■ DIRECTIONS FOR THIS TASK
Only one stretch of the data below is wanted: the lines from the one with "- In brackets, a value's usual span" through the one with "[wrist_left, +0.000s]", repeated exactly.

■ GIVEN INFORMATION

::::::::::

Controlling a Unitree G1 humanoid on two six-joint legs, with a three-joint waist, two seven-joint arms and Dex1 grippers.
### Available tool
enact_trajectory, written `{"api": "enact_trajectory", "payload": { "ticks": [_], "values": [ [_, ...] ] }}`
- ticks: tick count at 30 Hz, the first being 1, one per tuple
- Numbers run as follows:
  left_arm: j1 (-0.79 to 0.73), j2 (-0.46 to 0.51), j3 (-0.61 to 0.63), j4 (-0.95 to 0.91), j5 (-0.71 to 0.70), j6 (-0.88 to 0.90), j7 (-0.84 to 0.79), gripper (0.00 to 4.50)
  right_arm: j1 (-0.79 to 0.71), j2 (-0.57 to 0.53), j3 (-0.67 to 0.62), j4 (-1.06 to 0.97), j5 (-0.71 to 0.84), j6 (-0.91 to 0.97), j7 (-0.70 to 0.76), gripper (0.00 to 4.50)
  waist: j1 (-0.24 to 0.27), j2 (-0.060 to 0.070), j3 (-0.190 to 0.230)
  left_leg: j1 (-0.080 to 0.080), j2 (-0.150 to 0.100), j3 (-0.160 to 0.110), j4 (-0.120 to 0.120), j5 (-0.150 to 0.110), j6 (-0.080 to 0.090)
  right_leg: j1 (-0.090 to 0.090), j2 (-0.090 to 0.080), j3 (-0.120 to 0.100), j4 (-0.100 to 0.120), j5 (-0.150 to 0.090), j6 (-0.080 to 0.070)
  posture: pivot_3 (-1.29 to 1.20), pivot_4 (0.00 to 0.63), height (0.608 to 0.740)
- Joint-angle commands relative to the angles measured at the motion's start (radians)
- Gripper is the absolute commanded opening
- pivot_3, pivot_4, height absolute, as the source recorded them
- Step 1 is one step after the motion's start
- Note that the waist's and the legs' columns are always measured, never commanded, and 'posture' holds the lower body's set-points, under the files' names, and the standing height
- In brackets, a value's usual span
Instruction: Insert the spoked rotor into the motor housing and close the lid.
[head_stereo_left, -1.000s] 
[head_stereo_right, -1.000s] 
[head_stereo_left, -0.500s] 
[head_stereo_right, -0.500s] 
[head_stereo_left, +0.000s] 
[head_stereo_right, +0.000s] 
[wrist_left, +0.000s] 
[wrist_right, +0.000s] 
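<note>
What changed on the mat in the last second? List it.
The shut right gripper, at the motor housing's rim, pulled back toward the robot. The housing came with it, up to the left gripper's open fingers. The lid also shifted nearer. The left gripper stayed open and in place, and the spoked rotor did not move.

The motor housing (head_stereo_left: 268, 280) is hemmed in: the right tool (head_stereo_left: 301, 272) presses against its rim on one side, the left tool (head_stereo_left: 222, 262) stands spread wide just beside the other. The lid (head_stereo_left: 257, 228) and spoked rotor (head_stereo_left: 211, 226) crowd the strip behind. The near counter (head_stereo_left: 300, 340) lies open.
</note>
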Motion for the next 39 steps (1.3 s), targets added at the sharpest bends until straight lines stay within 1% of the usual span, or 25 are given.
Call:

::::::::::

■ TASK SOLUTION
- In brackets, a value's usual span
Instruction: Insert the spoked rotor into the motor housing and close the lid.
[head_stereo_left, -1.000s] 
[head_stereo_right, -1.000s] 
[head_stereo_left, -0.500s] 
[head_stereo_right, -0.500s] 
[head_stereo_left, +0.000s] 
[head_stereo_right, +0.000s] 
[wrist_left, +0.000s] 

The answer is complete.